▶ _HOW TO COMPLETE THIS TASK_:
Retype the data that follows line by line, exactly, and leave its pictures out.
───── GIVEN INFORMATION ─────
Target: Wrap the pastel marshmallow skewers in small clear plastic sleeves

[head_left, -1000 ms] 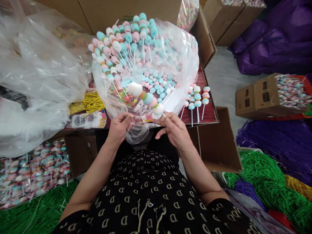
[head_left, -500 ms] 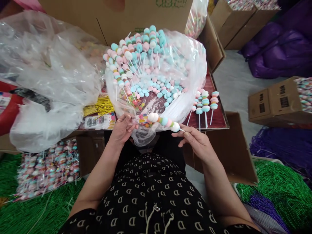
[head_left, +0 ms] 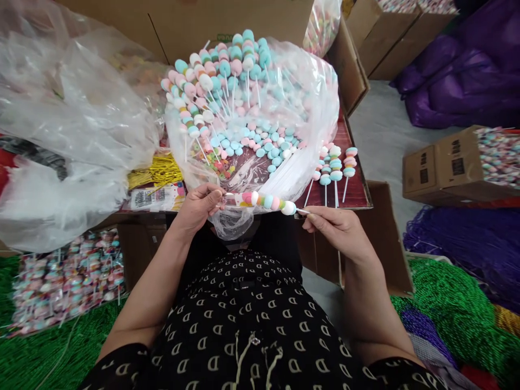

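Note:
A candy skewer [head_left: 273, 202] of white, blue, pink and green-edged sweets is stretched level between my hands. My right hand [head_left: 339, 223] pinches the bare end of its white stick. At the other end my left hand [head_left: 199, 208] is closed on a clear printed candy wrapper [head_left: 240, 199], whose far end reaches the skewer's first sweets. How far the skewer sits inside the wrapper I cannot tell. Below the left hand hangs the crumpled edge of a large clear plastic bag [head_left: 231, 225]. Unwrapped candy skewers [head_left: 335, 162] lie at the table's right edge.
Several more skewers [head_left: 233, 67] and loose round sweets [head_left: 276, 154] lie on the open plastic bag. Gold twist ties [head_left: 160, 170] and flat printed wrappers [head_left: 152, 199] are at the left. Wrapped skewers [head_left: 69, 281] are piled lower left. A cardboard box [head_left: 379, 238] stands at the right.
My right hand has moved a little to the right with its grip further along the stick. The wrapper is now stretched straighter, up to the skewer's left end. My left hand has closed more tightly.

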The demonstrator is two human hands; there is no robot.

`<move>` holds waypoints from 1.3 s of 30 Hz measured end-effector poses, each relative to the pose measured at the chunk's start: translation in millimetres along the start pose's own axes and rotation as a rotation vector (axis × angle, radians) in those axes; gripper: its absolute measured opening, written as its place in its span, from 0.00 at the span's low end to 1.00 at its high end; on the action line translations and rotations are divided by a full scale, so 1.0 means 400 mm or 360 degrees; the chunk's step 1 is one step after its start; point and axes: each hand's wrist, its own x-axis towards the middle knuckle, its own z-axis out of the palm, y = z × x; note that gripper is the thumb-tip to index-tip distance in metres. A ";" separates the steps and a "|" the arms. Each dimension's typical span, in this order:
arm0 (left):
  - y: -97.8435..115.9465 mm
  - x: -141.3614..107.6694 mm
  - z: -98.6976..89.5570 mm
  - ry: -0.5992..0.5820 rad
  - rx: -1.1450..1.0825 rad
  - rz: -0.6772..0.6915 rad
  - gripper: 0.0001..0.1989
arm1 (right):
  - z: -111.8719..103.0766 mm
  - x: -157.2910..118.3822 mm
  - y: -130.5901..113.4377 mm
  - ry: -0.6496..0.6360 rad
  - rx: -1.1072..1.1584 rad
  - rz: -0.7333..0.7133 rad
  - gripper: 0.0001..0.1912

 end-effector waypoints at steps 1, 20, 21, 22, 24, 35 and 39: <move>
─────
▶ _RESULT_:
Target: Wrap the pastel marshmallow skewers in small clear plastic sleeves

[head_left, -1000 ms] 
[head_left, -500 ms] 
[head_left, +0 ms] 

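Note:
A candy skewer [head_left: 273, 202] of white, blue, pink and green-edged sweets is stretched level between my hands. My right hand [head_left: 339, 223] pinches the bare end of its white stick. At the other end my left hand [head_left: 199, 208] is closed on a clear printed candy wrapper [head_left: 240, 199], whose far end reaches the skewer's first sweets. How far the skewer sits inside the wrapper I cannot tell. Below the left hand hangs the crumpled edge of a large clear plastic bag [head_left: 231, 225]. Unwrapped candy skewers [head_left: 335, 162] lie at the table's right edge.
Several more skewers [head_left: 233, 67] and loose round sweets [head_left: 276, 154] lie on the open plastic bag. Gold twist ties [head_left: 160, 170] and flat printed wrappers [head_left: 152, 199] are at the left. Wrapped skewers [head_left: 69, 281] are piled lower left. A cardboard box [head_left: 379, 238] stands at the right.
My right hand has moved a little to the right with its grip further along the stick. The wrapper is now stretched straighter, up to the skewer's left end. My left hand has closed more tightly.
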
The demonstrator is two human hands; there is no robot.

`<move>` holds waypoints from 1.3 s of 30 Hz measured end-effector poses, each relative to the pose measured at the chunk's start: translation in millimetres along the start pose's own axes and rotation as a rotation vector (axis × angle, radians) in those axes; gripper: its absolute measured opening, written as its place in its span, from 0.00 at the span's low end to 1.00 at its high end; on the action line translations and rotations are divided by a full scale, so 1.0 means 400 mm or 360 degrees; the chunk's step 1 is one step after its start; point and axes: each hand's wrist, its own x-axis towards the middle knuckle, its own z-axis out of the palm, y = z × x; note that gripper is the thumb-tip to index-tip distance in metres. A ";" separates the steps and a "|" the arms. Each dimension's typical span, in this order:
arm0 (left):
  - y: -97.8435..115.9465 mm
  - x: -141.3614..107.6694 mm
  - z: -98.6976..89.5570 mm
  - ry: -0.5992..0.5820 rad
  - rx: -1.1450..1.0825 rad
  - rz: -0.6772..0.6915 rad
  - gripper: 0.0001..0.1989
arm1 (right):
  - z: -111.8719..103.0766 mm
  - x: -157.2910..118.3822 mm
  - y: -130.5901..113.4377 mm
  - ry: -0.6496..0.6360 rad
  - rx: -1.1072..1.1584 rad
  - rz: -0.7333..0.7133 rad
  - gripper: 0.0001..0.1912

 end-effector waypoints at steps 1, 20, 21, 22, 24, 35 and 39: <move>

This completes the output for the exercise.